More to the point about doom being actual 3D -- while the map is an arrangement of objects on a flat plane, the objects themselves are NOT 2D. They are fully 3D, with both an X and Z component, plus a height component that is functionally a Y component. That's the trick to how Doom works so fast, it's a bunch of 3D objects, laid out on a 2D plane so that the early BSP traversal implementation didn't have to work so hard. Once CPUs became faster, it became possible to have BSP traversal in 3 dimensions (meaning operating on more data) and the process pretty seamlessly transitioned into 3D maps in Quake. But the core concept was there in Doom, just operating on less data to accomplish the same feat.

It's not well known but the first game using BSP is actually Wolfenstein, or to be more precise, its SNES port.
Carmack used the SNES port of Wolfenstein as a test bed for the technique, and a sort of proof of concept that it would have worked on a bigger scale in DOOM.
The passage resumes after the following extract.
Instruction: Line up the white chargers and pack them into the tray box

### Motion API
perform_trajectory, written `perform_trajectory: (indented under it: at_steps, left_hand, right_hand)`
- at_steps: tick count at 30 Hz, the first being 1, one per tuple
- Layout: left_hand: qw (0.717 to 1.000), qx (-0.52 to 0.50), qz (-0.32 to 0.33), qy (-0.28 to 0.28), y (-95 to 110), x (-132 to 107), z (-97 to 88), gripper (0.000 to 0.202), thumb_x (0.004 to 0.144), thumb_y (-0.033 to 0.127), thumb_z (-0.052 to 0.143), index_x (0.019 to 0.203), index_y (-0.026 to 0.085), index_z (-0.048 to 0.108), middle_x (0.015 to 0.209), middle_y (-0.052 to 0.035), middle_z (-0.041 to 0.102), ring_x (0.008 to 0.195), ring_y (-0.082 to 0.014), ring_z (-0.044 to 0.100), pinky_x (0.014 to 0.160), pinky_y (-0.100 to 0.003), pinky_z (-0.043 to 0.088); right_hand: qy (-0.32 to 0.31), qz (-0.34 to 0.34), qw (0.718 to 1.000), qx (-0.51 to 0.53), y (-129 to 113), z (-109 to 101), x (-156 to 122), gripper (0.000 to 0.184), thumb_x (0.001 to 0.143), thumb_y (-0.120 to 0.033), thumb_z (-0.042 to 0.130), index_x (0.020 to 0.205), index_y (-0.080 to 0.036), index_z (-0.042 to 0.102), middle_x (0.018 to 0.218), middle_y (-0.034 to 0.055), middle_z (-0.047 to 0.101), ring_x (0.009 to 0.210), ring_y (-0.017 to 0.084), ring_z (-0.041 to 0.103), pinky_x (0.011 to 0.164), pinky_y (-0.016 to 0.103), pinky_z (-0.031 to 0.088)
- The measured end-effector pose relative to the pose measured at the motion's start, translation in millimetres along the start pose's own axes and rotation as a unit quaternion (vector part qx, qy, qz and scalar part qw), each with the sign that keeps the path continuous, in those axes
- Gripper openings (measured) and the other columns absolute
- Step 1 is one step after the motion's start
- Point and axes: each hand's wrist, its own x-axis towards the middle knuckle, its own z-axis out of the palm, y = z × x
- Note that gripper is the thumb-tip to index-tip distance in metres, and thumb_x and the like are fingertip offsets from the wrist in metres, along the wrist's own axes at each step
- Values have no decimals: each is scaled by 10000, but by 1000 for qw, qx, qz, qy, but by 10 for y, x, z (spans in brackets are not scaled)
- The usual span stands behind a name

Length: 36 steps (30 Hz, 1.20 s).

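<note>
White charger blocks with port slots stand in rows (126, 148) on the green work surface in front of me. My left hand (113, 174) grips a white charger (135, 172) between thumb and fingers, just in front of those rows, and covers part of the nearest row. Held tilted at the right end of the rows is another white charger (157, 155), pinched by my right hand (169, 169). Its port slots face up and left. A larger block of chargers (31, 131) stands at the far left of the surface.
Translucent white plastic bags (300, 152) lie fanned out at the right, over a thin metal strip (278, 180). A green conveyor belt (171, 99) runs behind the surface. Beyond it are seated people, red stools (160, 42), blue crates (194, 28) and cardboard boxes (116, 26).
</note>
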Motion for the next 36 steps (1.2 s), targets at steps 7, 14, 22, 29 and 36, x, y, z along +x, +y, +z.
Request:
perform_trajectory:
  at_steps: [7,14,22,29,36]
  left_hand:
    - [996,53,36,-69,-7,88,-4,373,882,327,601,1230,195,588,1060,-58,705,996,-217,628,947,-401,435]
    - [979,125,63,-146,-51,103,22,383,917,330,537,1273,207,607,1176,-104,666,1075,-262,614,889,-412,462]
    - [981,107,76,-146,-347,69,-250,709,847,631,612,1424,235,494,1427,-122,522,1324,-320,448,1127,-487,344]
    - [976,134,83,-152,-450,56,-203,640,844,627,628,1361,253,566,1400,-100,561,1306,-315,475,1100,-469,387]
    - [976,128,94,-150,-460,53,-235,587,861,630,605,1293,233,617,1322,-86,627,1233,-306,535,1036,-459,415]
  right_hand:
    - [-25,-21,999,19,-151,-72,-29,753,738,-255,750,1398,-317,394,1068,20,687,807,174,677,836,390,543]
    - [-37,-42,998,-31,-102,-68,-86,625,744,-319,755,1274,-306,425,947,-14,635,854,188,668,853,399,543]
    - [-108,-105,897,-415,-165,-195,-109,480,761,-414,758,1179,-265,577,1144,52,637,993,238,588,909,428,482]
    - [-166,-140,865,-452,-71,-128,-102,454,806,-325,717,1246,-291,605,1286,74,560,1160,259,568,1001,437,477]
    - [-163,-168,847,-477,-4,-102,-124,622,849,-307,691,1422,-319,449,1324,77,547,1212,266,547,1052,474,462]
In the end, DOOM was shipped a couple months before Wolfenstein's SNES port, so it's still the first commercial title to use it. :p

Also Quake did not use BSP for rendering, just map/world representation afaik, and used instead what was likely the first implementation/concept of Potential Visibility Set to render its geometry, which is still in use by modern games like Hitman.
At the same time I think it's inaccurate to say BSP are still in use, because they don't really cope that well with fully 3D scene, and have made room for more complex and flexible variants, like PVS, BVH, Octree, K-d tree and such (usually more than one at the same time too).
 
Oct 26, 2017
9,939
The thing I always remember about Doom back in the day is that it was the "dream" game. I would stare at screenshots in magazines and try and imagine what it would look like in motion as nobody I knew had anything that could play it. It seemed like a different world of video games altogether.